Exercise instructions - Repeat the listing below in full and exactly, but without its pictures.

Supplied information -

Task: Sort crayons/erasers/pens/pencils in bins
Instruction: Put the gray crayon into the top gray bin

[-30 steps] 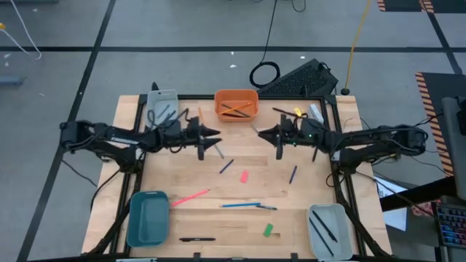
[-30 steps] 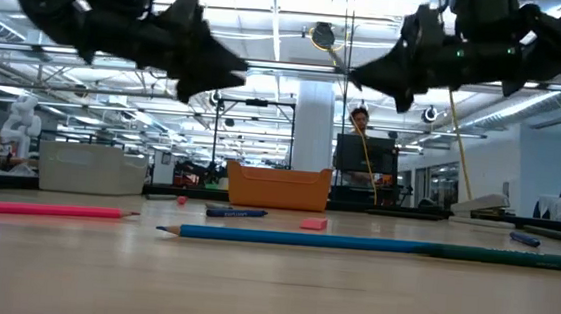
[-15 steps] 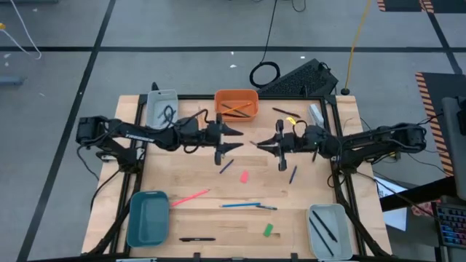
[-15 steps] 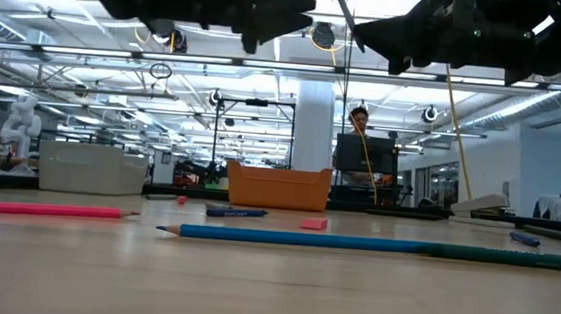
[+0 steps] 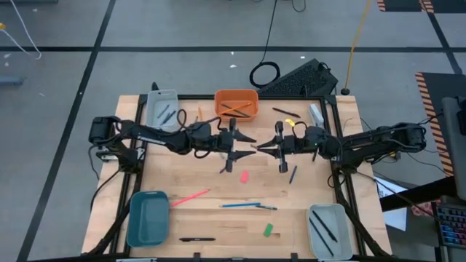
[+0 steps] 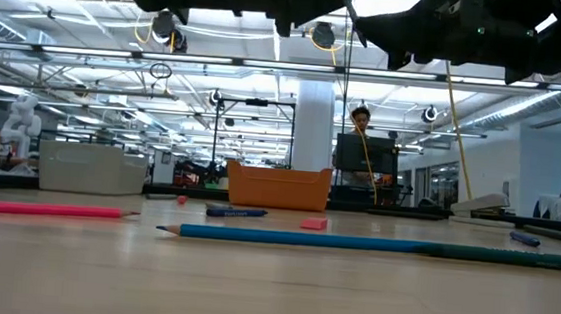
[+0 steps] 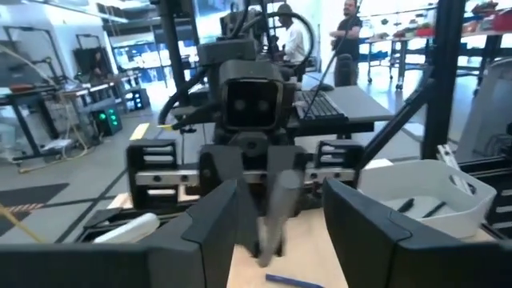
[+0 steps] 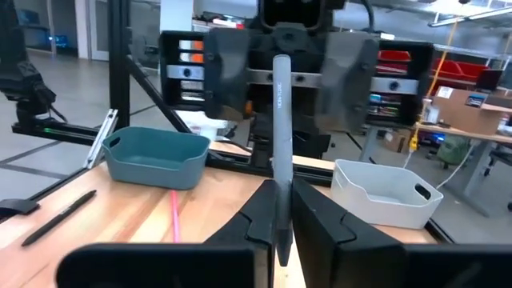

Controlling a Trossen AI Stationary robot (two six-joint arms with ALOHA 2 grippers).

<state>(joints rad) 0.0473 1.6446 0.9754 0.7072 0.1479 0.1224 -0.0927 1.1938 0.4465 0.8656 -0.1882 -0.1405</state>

Reply -
Task: Sort crayons/erasers/pens/pencils in bins
Instruction: Put the gray crayon into the top gray bin

[-30 steps] 
[-30 steps] 
[-15 steps] 
[-15 steps] 
[+0 steps] 
[+0 steps] 
[+0 steps] 
[+0 steps] 

Controlling a Trossen AI Stationary robot (two six-joint arms with ALOHA 2 grippers).

<state>(joints rad) 0.0473 1.6446 0.9754 0.7072 0.1479 0.1224 -0.0927 1.1938 0.4465 0.8656 -0.1882 -0.1405</state>

Work on the answer has been completed.